**REQUIREMENT**
Please copy out the full listing that follows exactly; no picture belongs in the copy.

**DATA PROVIDED**
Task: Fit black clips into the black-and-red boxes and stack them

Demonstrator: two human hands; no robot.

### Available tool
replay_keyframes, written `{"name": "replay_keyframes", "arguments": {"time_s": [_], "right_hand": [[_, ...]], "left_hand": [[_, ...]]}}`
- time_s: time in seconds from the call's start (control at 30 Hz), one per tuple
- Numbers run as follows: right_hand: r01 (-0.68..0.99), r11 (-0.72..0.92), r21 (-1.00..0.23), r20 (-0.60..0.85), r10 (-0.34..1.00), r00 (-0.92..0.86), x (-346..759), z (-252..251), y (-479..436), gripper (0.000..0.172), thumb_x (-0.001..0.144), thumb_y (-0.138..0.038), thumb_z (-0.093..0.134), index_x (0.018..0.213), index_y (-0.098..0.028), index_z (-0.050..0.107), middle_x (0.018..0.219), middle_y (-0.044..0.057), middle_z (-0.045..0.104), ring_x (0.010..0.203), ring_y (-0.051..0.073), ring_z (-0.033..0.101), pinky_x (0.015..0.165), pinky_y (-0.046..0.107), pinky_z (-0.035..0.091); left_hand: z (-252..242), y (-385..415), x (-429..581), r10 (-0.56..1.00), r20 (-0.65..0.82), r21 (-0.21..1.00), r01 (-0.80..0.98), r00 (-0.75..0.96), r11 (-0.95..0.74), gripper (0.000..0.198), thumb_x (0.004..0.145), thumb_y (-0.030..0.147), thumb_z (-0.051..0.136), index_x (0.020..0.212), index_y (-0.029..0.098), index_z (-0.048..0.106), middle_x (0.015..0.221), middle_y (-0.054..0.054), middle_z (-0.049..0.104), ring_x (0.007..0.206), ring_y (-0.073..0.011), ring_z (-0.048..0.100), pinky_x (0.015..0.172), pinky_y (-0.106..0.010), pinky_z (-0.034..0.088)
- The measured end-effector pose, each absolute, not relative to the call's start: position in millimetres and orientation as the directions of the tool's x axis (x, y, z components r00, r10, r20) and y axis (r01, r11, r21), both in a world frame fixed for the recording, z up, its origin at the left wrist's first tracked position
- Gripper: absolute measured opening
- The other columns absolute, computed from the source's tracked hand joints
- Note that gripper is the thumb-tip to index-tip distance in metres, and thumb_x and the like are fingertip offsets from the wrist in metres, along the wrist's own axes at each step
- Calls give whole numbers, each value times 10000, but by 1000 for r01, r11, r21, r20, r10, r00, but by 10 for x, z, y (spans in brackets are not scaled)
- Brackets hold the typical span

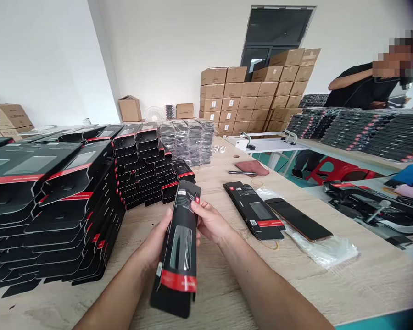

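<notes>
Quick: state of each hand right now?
Left hand: closed on the black box, holding its left side.
Right hand: closed on the same box, holding its right side.

Held box [181, 243], ctr of frame: blk w/ red band nr btm end, sm. red logo nr top, white print. Flat box [249, 206], R of ctr: blk, red stripe, greyish window. Stacked boxes [51, 206], L: blk w/ red bands. Tbl [330, 293]: pale wood grain. Cloth [256, 167]: dull reddish-brn. Cartons [239, 103], upper ctr: brn, few white labels.
</notes>
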State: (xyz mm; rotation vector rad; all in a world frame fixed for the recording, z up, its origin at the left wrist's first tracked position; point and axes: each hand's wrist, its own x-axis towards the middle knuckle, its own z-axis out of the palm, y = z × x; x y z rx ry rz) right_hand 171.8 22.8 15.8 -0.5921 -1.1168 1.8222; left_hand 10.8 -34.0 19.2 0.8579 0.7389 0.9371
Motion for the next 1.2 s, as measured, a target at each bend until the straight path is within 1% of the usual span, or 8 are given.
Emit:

**ANSWER AREA**
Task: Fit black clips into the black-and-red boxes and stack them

Demonstrator: two human hands; no robot.

### Available tool
replay_keyframes, written `{"name": "replay_keyframes", "arguments": {"time_s": [_], "right_hand": [[_, ...]], "left_hand": [[_, ...]]}}`
- time_s: time in seconds from the call's start (control at 30 Hz), one per tuple
- Numbers run as follows: right_hand: r01 (-0.68..0.99), r11 (-0.72..0.92), r21 (-1.00..0.23), r20 (-0.60..0.85), r10 (-0.34..1.00), r00 (-0.92..0.86), x (-346..759), z (-252..251), y (-479..436), gripper (0.000..0.172), thumb_x (-0.001..0.144), thumb_y (-0.138..0.038), thumb_z (-0.093..0.134), index_x (0.018..0.213), index_y (-0.098..0.028), index_z (-0.050..0.107), middle_x (0.018..0.219), middle_y (-0.044..0.057), middle_z (-0.045..0.104), ring_x (0.010..0.203), ring_y (-0.051..0.073), ring_z (-0.033..0.101), pinky_x (0.015..0.165), pinky_y (-0.046..0.107), pinky_z (-0.035..0.091); left_hand: z (-252..242), y (-385..415), x (-429..581), r10 (-0.56..1.00), r20 (-0.65..0.82), r21 (-0.21..1.00), r01 (-0.80..0.98), r00 (-0.75..0.96), r11 (-0.95..0.74), gripper (0.000..0.198), thumb_x (0.004..0.145), thumb_y (-0.030..0.147), thumb_z (-0.051..0.136), index_x (0.020..0.212), index_y (-0.029..0.098), index_z (-0.048..0.106), middle_x (0.015..0.221), middle_y (-0.054..0.054), middle_z (-0.049..0.104), ring_x (0.007..0.206), ring_y (-0.073..0.011), ring_z (-0.048..0.100), pinky_x (0.015..0.172), pinky_y (-0.106..0.010), pinky_z (-0.034..0.088)
- The measured end-effector pose, each absolute, not relative to the call's start: position in millimetres and orientation as the directions of the tool's x axis (x, y, z components r00, r10, r20) and y axis (r01, r11, r21), both in a world frame fixed for the recording, z up, its origin at the left wrist's first tracked position
- Gripper: absolute measured opening
- The other columns absolute, computed from the source's tracked hand joints
- Note that gripper is the thumb-tip to index-tip distance in metres, and thumb_x and the like are fingertip offsets from the wrist in metres, along the wrist's own axes at each step
- Calls give whole numbers, each value times 10000, but by 1000 for r01, r11, r21, r20, r10, r00, but by 10 for x, z, y (spans in brackets are not scaled)
- Brackets hold the typical span


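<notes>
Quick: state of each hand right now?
Left hand: closed on the black box, holding its left side.
Right hand: closed on the same box, holding its right side.

Held box [181, 243], ctr of frame: blk w/ red band nr btm end, sm. red logo nr top, white print. Flat box [249, 206], R of ctr: blk, red stripe, greyish window. Stacked boxes [51, 206], L: blk w/ red bands. Tbl [330, 293]: pale wood grain. Cloth [256, 167]: dull reddish-brn. Cartons [239, 103], upper ctr: brn, few white labels.
</notes>
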State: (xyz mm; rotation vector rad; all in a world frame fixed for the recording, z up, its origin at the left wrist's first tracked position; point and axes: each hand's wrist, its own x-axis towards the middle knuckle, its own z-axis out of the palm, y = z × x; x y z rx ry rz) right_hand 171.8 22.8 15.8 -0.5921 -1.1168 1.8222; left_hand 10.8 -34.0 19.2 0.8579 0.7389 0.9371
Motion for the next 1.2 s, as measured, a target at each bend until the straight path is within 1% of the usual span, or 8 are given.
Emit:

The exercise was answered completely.